コロワイドの取締役候補者は12名で、内訳はコロワイドの役員2名、大戸屋の役員2名、社外取締役8名とコロワイドは主張していますが、大戸屋は「コロワイドは社外取締役8名と言っているが、三森智仁氏は大戸屋の役員を務めていたから社外取締役ではない。社外取締役候補者は7名」と主張しています。

https://ssl4.eir-parts.net/doc/7616/tdnet/1816321/00.pdf

https://contents.xj-storage.jp/xcontents/AS00928/b8ec2214/d106/494c/aada/0dcc03bdafa2/140120200416495225.pdf

社外取締役が7名いるからコロワイドの好きないように経営できないだろう、と考える人は少ないでしょう。社外取締役といってもコロワイドが選任した候補者ですから、コロワイドを支持するのは誰が見ても明らかでしょう。もし株主提案が可決されたら、実質的にコロワイドの支配下になることは間違いないでしょう。

ではコロワイドが大戸屋を実質支配したのち、TOBやTOBと第三者割当増資により子会社化するとなった場合、どうなるでしょうか?コロワイドの取締役会を支配していますから、TOBが実施されたら、大戸屋の取締役会は「コロワイドのTOBに賛同」を表明するでしょう。

ということは、敵対的TOBではなく友好的なTOBになります。第三者割当増資も組み合わせるのだとしたら、それにも賛同するでしょう。第三者割当増資を組み合わせるのだとしたら、TOBで一般株主から集める株数は少なくなるリスクもありますね。

そして友好的なTOBですから、ホワイトナイトも現れないでしょうね。この場合、仮に大戸屋にとってホワイトナイトが現れたとしても、ホワイトナイトにはなりません。
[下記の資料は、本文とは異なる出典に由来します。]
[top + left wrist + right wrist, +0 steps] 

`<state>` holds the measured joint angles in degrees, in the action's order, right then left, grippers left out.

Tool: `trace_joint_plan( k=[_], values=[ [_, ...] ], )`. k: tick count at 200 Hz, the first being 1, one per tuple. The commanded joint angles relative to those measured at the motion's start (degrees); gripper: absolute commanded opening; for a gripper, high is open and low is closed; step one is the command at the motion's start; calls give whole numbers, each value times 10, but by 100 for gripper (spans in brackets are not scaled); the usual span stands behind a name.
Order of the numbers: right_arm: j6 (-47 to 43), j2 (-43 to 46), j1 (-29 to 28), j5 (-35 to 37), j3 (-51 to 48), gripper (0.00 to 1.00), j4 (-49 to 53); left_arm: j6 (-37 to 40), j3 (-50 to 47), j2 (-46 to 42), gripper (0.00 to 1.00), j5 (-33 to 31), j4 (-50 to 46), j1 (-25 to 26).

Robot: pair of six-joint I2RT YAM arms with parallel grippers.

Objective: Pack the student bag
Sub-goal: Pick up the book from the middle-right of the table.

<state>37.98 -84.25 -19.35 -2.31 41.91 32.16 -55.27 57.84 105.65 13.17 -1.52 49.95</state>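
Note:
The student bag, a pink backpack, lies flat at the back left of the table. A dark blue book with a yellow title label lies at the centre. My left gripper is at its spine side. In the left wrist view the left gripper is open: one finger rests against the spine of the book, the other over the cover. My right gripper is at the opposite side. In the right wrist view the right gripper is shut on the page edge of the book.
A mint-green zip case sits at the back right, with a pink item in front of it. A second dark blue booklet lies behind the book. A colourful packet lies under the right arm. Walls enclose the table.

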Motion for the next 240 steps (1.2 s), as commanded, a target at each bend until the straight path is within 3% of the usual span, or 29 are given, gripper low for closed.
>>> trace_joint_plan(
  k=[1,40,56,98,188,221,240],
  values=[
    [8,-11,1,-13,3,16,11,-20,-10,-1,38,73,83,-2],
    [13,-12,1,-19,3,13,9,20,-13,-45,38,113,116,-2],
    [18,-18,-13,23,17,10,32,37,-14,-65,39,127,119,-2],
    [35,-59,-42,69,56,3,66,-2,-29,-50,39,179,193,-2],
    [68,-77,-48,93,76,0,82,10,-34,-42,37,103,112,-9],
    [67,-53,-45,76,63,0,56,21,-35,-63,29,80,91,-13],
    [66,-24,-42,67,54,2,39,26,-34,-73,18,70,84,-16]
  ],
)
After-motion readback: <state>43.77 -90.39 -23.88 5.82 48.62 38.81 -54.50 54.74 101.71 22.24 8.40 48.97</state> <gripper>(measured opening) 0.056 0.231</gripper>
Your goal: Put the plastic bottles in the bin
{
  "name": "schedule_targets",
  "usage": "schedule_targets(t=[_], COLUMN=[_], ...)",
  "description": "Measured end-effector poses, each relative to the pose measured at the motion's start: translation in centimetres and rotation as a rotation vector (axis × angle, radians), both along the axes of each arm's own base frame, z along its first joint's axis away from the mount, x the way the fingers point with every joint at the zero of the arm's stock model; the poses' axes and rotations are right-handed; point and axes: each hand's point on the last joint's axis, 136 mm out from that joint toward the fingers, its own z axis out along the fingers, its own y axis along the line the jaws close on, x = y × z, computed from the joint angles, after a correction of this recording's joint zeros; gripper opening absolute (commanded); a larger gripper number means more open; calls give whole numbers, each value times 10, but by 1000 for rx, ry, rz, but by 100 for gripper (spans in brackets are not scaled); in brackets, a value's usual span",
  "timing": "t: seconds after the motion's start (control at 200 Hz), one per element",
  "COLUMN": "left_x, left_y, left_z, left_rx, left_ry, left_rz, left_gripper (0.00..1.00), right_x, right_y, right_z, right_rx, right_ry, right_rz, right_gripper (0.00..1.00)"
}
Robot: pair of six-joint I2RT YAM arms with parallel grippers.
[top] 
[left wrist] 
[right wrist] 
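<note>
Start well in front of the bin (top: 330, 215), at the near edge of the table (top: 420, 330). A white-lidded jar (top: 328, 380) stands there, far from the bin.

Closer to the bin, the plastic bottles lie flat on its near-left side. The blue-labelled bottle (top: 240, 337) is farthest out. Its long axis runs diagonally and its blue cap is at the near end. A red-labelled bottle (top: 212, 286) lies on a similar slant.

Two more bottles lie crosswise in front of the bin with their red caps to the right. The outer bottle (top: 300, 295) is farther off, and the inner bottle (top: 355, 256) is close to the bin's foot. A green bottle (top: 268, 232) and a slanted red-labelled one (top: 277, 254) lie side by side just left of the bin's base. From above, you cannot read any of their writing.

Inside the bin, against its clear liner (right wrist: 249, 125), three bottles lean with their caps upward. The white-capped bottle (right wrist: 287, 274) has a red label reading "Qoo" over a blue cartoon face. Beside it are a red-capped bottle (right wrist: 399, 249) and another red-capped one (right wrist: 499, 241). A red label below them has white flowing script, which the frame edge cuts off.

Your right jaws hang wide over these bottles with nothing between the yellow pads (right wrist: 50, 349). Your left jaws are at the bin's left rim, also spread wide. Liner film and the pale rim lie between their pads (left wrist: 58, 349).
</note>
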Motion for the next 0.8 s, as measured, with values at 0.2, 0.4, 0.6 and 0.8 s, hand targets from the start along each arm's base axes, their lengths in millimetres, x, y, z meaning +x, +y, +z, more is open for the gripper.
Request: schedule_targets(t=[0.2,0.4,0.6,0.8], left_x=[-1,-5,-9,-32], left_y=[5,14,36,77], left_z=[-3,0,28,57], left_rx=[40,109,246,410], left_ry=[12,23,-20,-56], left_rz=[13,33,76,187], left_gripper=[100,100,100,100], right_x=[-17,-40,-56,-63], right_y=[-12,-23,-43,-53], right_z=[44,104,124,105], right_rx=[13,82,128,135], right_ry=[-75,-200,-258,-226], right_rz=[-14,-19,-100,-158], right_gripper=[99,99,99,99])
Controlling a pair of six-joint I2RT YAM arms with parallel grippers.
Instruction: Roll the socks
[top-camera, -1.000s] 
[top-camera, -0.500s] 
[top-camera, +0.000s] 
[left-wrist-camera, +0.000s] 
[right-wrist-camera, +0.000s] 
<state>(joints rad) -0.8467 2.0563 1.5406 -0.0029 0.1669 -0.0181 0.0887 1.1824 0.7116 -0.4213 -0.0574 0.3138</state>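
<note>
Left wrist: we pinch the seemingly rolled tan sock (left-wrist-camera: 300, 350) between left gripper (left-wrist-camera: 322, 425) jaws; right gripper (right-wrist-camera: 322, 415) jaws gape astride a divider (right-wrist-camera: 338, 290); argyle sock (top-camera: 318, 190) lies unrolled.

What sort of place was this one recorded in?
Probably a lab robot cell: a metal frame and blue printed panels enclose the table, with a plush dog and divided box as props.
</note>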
コロワイドのTOBが友好的TOBであって、ホワイトナイトによるTOBは敵対的TOBになります。コロワイドに支配された大戸屋の取締役会はホワイトナイトのTOBに反対表明をするでしょうから。ということはホワイトナイトではなく敵対的買収者になります。

現時点でコロワイドの株主提案を株主が支持し、大戸屋が実質的にコロワイドに支配された場合、TOBの条件もコロワイドにとって有利な内容になるリスクがありますし、第三者割当増資を組み合わせた場合、勝ってもらえる株数が少なくなるリスクもあるでしょう。

そしてホワイトナイトが現れる可能性も低くなります。まあ、おそらく現れないでしょう。

②大戸屋の現経営陣を支持し、コロワイドの株主提案が否決され、大戸屋が勝利した場合

株主提案に大戸屋が勝利した場合、とりあえずコロワイドに取締役会を支配されることは避けられますが、報道によると「株主提案で負けても敵対的TOBを実施する」と言っていますから、大戸屋の経営陣はまったく安心できません。

そしてコロワイドが大戸屋にTOBを実施してきたら、それは敵対的TOBになります。敵対的TOBですから、友好的なTOBに比べてTOB価格などは一般的に考えると高くなります。なぜなら大戸屋が賛同しているTOBではなく、たくさんの株主から株を集めなくてはならず、必然的に株主にとって魅力的な条件を提示しないと集めにくくなりますから。

コロワイドはすでに大戸屋株を約19%保有していますから、TOBをかければそこそこ株を集められるでしょうし、大戸屋に対する影響力は増すでしょう。大戸屋は個人株主が多いので、市場株価にある程度のプレミアムを付ければ応募する株主も多いと思いますよ。

「大戸屋のフェアバリューに比べて安すぎる」と主張しても、相手は機関投資家ではありませんから、大戸屋株のバリュエーションをしていないでしょう。敵対的であってもTOBをしかければ、そこそこ集まるはずです。

大戸屋がホワイトナイトを探している可能性もあるでしょう。株主提案が否決され、コロワイドが敵対的TOBをしかけてきたら、ホワイトナイトが登場する可能性もありますね。

総合的に考えると、大戸屋の株主は「今」コロワイドの株主提案を支持することは得策ではありませんね。「株主提案には賛成しない。コロワイドを支持するかどうかは、ちゃんと大戸屋に対するTOB条件を提示してからだ!」ということです。